Rated: R; Video Release Date: Jun 10, 2003; Genres: Drama, Historical; With: Salma Hayek and Alfred Molina; Distributor: Miramax

All About

Frida
C-

Frida's lead casting, at least, feels exactly right. As pioneering Mexican painter Frida Kahlo -- she of the Madonna-championed unibrow and faint black mustache (at least in many of her self-portraits, which deliberately exaggerated the whole hirsuteness thing) -- Mexican-born Salma Hayek, a Best Actress Oscar nominee, radiates cultural authenticity, pansexual passion, and the borderline monomania peculiar to great artists.

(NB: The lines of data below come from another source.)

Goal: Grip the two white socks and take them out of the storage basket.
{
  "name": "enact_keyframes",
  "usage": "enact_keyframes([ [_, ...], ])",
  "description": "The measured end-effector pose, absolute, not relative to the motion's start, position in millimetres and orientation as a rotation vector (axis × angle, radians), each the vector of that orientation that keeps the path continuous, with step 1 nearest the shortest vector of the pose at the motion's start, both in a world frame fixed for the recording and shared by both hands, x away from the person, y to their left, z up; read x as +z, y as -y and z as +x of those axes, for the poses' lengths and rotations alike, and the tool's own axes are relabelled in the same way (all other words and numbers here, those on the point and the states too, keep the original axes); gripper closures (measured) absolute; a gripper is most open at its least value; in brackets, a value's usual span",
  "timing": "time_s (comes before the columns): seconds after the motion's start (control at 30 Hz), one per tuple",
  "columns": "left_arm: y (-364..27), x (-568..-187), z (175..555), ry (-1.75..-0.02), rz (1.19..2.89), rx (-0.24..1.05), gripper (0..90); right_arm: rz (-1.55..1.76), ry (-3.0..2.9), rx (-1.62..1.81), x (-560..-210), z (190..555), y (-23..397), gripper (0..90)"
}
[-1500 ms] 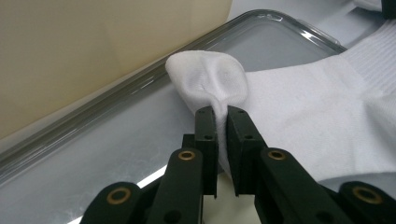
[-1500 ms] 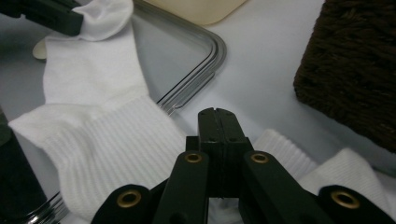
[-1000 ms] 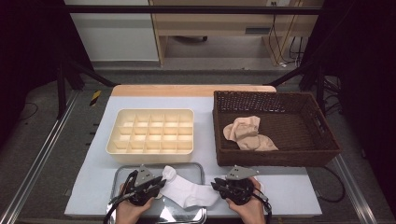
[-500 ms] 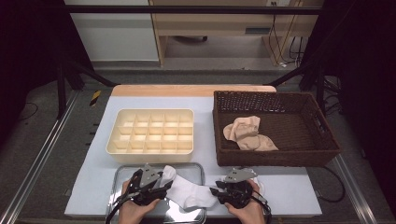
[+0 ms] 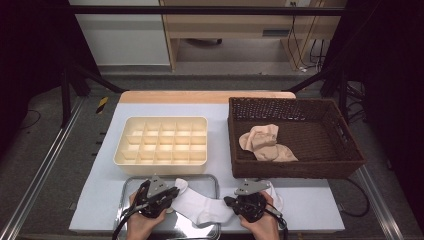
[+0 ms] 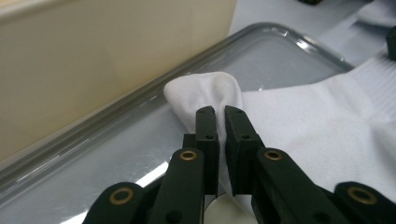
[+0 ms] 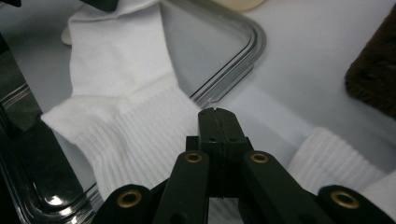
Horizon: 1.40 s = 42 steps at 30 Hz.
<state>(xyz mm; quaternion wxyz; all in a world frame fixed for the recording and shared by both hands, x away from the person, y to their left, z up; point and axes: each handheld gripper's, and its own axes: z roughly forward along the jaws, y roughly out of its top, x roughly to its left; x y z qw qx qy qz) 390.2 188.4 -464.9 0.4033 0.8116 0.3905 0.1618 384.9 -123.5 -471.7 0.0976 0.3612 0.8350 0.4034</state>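
A white sock (image 5: 200, 207) lies across a metal tray (image 5: 200, 178) at the table's near edge. In the left gripper view, my left gripper (image 6: 220, 114) has just been closing and is shut on the sock's folded toe (image 6: 205, 88), with white fabric pinched between the pads. In the high view the left gripper (image 5: 172, 192) is at the sock's left end and the right gripper (image 5: 229, 201) at its ribbed cuff. My right gripper (image 7: 217, 112) has just closed; its jaws meet over the edge of the cuff (image 7: 140, 140), with no fabric showing between them.
A second white sock (image 5: 275, 197) lies just right of the right hand. A cream divided box (image 5: 160, 119) stands behind the tray. A brown wicker basket (image 5: 295, 172) at the right holds beige socks (image 5: 265, 142). The tray rim (image 7: 233, 74) curves close to the right gripper.
Both hands stay almost where they were at the tray. The white sock lies much as before between them.
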Motion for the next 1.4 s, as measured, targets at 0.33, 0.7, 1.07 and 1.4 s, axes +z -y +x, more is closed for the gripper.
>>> enact_keyframes([
  [0.33,-204,-469,384,-0.996,2.071,0.427,72.0,1.093,-2.435,1.230,-468,389,126,85.8],
  [0.7,-173,-460,393,-0.970,2.137,0.521,58.1,1.166,-2.426,1.246,-470,379,144,60.9],
  [1.07,-179,-466,393,-1.017,2.145,0.514,85.6,1.087,-2.485,1.191,-480,379,132,85.6],
  [1.4,-207,-453,382,-1.004,2.034,0.499,83.8,1.097,-2.366,1.207,-454,389,136,88.6],
])
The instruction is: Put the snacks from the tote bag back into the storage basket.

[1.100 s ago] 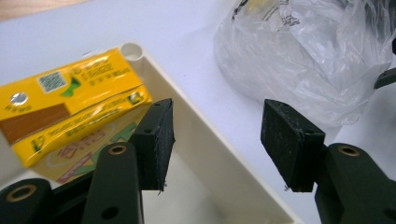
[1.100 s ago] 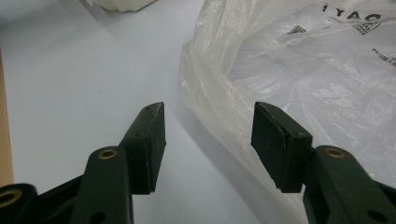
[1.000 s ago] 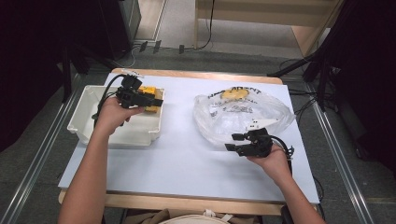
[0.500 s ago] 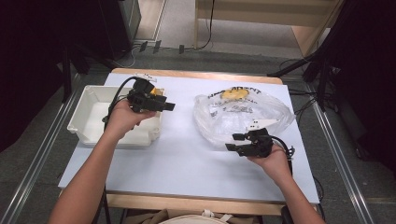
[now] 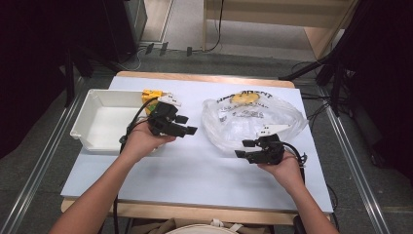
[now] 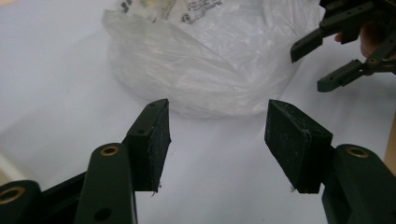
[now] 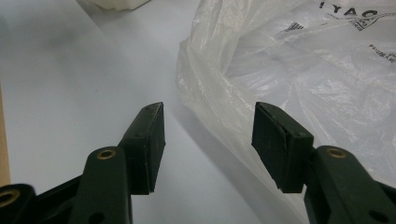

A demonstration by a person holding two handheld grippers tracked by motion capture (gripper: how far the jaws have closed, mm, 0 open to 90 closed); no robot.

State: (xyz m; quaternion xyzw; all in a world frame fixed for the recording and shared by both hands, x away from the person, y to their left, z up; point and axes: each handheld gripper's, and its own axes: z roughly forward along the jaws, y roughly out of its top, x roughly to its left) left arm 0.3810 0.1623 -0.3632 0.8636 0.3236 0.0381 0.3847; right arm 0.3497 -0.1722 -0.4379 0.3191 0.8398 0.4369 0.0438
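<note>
The plastic bag [image 5: 253, 117] is lying right of the left tongs [image 5: 182, 124], just beyond the nearer right tongs [image 5: 243, 148]; both are spread, holding nothing.

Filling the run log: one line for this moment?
left gripper: open, empty, facing plastic bag | right gripper: open, at bag edge | white bin: left

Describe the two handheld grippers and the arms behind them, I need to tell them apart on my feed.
Both look alike: the left gripper and right gripper are black, each with two flat-padded jaws, brass-coloured pivot pins and a pale three-cornered plate on top. A black cable trails from the left one; another loops by the right. Both forearms are bare, with no sleeves visible.
</note>
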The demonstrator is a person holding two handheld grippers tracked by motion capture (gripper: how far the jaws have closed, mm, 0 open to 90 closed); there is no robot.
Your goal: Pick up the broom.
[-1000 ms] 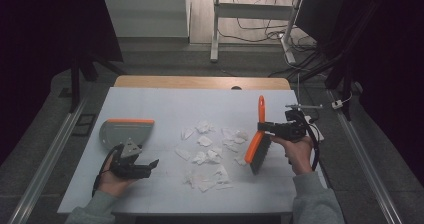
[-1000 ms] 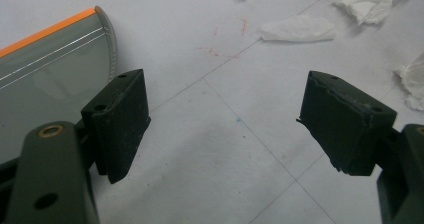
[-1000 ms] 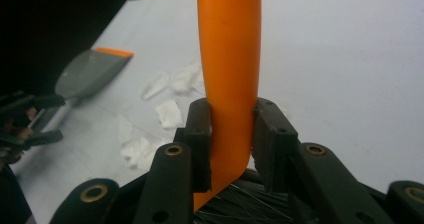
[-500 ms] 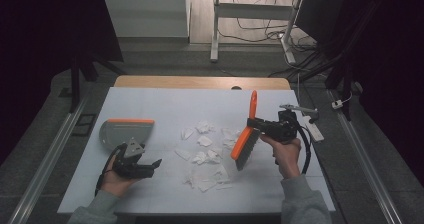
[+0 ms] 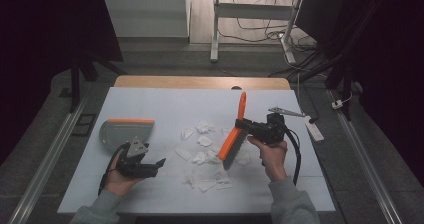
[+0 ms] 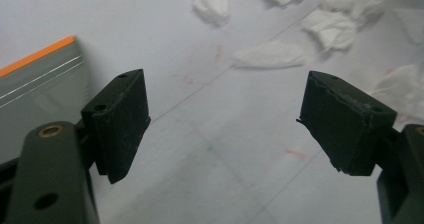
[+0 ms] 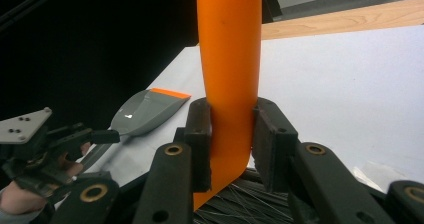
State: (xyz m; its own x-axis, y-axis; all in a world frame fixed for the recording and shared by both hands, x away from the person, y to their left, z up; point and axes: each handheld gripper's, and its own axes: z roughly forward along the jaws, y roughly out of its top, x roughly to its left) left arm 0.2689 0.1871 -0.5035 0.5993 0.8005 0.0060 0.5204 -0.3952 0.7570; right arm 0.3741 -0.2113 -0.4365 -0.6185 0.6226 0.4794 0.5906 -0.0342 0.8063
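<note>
Presently right tongs (image 7: pixel 230 144) clamp the brush (image 5: pixel 234 136) over paper scraps (image 5: pixel 202 156); left tongs (image 6: pixel 225 129) gape empty; we judge sweeping toward the dustpan (image 5: pixel 125 131) comes next.

The brush (image 7: pixel 229 79) has a smooth, glossy orange plastic handle and dark wiry bristles. Beside it, the crumpled scraps (image 5: pixel 205 141) look like soft white tissue paper on the matt white table (image 5: pixel 165 104). The dustpan (image 5: pixel 125 132) is smooth grey plastic, faintly shiny.

My right gripper view cuts the brush (image 7: pixel 229 79) handle at 12 o'clock, bristles at 6. Left view crops the dustpan (image 6: pixel 42 91) at 9 o'clock.
</note>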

But just about every other element of ''Frida'' lets Hayek down. The narrative focuses not on Kahlo's autobiographical folk-naive art but on her stormy marriage to a much-better-known artist in his day, Diego Rivera (Alfred Molina). The decades-long squabbles of Kahlo and Rivera over his escalating infidelities apparently fascinated director Julie Taymor, the talented mind behind Broadway's ''Lion King.'' But the repetitious story line sags under the barrage of disjunctive, stop-the-action-cold visual flourishes, and at length the film plays like so much conventional-biopic crap, fatally hobbled by ludicrous cameos. Aussie Geoffrey Rush as Leon Trotsky? Baby-faced Edward Norton (Hayek's offscreen beau and uncredited final collaborator on the paint-by-numbers screenplay) as hard-nosed capitalist Nelson Rockefeller?

They're so unlike the men they impersonate that they come off as well-meaning, best-we-could-get volunteers in a cobbled-together tribute pageant. It's only Hayek who brushes greatness here.